In an “odd symmetry” of the poem:  in the third line from the end, “holding”–against “held” in the third line from the start.  A suggestion that the poem too is a patterned object to hold the mind at gaze.

The final lines of the poem announce its ambition and wariness: to hold the mind in gaze beyond itself, to detect symmetries, odd symmetries, across the patterns of time and history, to enter into these in contemplation; to evoke such symmetries, framed in chance, and even to draw forth the order and pattern that inheres, on behalf of the reader; but also on behalf of Hill, fearing  “that solipsism of the maze | Circling the focus of self will alone.” “Alone” both in that the maze circles the “self will” and only the “self will” but also because the maze does so on its own, in isolation that Hill would overcome.

“Self will” is curiously not hyphenated.
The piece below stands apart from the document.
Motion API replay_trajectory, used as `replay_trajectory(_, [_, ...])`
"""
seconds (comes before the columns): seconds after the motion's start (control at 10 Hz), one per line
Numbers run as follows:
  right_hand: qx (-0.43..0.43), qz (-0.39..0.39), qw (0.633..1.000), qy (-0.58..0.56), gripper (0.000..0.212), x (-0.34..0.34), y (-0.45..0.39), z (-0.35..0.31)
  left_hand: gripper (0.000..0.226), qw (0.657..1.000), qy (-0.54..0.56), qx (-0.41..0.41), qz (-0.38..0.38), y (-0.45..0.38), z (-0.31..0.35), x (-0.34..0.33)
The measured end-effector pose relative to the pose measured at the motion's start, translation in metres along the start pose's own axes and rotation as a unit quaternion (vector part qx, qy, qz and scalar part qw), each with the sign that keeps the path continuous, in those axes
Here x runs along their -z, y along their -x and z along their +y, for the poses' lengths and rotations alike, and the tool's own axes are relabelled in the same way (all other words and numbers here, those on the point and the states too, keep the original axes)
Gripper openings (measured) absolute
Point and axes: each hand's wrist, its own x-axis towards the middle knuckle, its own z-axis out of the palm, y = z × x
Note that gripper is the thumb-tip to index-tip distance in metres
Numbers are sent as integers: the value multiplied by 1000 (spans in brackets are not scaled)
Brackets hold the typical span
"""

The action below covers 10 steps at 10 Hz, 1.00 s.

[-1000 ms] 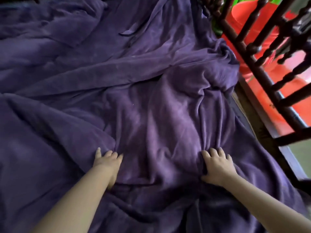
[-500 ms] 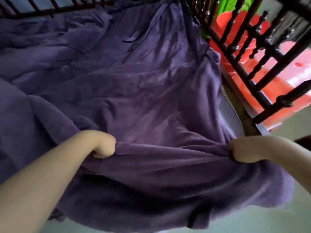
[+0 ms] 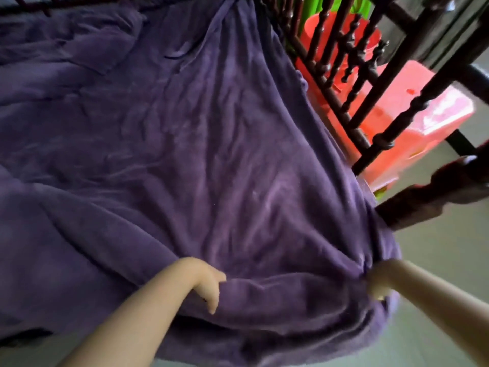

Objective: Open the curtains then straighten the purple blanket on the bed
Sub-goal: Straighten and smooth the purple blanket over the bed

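The purple blanket (image 3: 201, 160) looks soft and fleecy, a dusky violet with pale sheen where the light catches it. It covers nearly the whole bed, still rumpled toward nine and ten o'clock, where thick folds bunch, and much smoother through the middle. Long shallow creases fan out from the near edge toward twelve o'clock, so its long axis runs from six up to twelve, with the near hem drooping over the edge of the bed at six.

The left hand (image 3: 207, 283) sits at about six o'clock, fingers curled down over a rolled fold of the hem, gripping it. The right hand (image 3: 377, 283) is at four o'clock, blurred, closed around a gathered corner of the fabric; creases radiate from that fist.

A dark turned-wood bed rail (image 3: 352, 83) runs from twelve down to three o'clock just beside the blanket's right edge, and behind it stand a red plastic stool (image 3: 423, 112) and a red bucket (image 3: 341, 27).

Compared with half a second ago, the hands are farther apart, the cloth between them is flatter and wider, and the heaped ridge that stood by the rail has been drawn out.
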Motion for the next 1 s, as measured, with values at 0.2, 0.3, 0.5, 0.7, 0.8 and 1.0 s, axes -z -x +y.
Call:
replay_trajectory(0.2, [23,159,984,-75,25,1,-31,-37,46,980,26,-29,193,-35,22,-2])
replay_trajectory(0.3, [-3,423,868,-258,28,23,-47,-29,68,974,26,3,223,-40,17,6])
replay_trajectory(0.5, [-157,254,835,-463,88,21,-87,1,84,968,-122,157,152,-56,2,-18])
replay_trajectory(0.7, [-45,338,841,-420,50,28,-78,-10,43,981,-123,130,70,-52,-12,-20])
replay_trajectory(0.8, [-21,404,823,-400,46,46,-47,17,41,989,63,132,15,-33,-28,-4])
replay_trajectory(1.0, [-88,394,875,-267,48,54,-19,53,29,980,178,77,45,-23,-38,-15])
Perhaps because “self” retain a stronger adjectival sense of “selfish.” Perhaps so that “will” can function as a shadow verb: “the odd symmetries hold the mind at gaze more than the maze circling the self will do on its own.”—In that case, the line affirms that the maze circling the focus of the self will alone is not enough. The effort always to find the focus of oneself, the circling in on it, the end of the maze, is not enough to hold the mind at gaze in a meaningful contemplation. And so the poem will look out, even more than Hill’s poems often do—most pronouncedly in acts of translation and imitation.